Zafer Karlı’nın yazısı
Hicretin 9. yılında nazil olmaya başlayan Tevbe Suresi Mâide sûresinden sonra, Nasr sûresinden önce Medine'de nazil olmuştur. Bu sûrenin ilk âyetleri, Rasûlullah (s.a.v.)'a, Tebûk seferinden dönüşü esnasında indi. (1) Bu sırada Rasûlullah (s.a.v.) ile Ehl-i kitap arasında anlaşmalar olduğu gibi, onunla müşrikler arasında da anlaşma ve sözleşmeler vardı. Fakat müşrikler bu anlaşmaları bozdular ve Müslümanlara karşı savaşmak üzere defalarca Yahudilerle birlikte gizlice tuzaklar kurdular. (2)
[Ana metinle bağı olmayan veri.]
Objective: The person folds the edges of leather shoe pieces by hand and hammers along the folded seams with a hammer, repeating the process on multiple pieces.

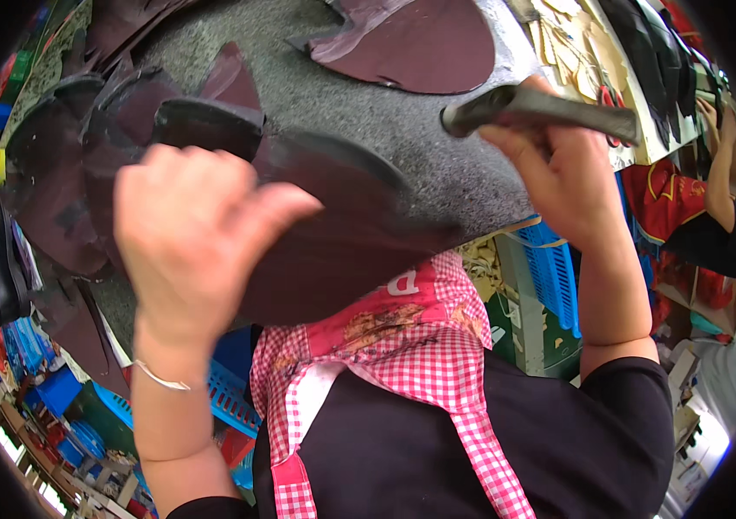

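My left hand (199, 229), smeared by motion, is over the left part of a large dark maroon leather piece (333, 233). Its thumb sticks out to the right, the other fingers bend away, and I see nothing held in it. In my right hand (563, 169) is a dark hammer (515, 108), raised at the right side of the stone-grey worktop (420, 160). The hammer's round face points left, and its handle stretches right past my fingers. The leather piece has a curved, blackened far edge and hangs over the near side of the worktop.
More curved maroon pieces (52, 186) overlap at the left; another piece (420, 48) lies at the far side. Red-handled scissors (608, 108) and pale scraps (571, 43) are at the far right. A blue crate (550, 268) stands below the edge. A co-worker's arm (718, 173) shows at right.
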A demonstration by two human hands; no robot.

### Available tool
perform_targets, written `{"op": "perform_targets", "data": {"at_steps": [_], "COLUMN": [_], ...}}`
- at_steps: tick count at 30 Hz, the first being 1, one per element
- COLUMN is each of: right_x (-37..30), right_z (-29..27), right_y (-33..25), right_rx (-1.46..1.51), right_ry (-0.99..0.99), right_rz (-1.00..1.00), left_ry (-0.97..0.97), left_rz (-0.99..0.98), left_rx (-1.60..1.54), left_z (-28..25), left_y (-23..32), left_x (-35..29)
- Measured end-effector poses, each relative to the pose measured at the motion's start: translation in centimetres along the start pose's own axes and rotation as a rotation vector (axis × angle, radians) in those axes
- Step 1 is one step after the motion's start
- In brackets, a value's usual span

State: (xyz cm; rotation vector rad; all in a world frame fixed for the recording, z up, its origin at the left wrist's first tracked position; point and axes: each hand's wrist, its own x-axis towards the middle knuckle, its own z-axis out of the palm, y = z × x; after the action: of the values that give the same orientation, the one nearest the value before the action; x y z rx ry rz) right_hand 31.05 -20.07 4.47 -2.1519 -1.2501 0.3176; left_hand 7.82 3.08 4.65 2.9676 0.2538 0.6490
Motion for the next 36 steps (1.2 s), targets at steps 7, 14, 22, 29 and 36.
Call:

Bunun üzerine nazil olan Tevbe suresinin baş ayetleri müşriklerle ilişkiyi kesmek, onlara dört aylık eman müddeti vermek, suçları sebebiyle onlara savaş ilân etmek, Mescid-i Haram'a girişlerini ebediyen yasaklamak, cizye vermeyi, ya da müslüman olmayı kabul edene kadar ehl-i kitapla mücadele etmekle başlamaktadır. (3)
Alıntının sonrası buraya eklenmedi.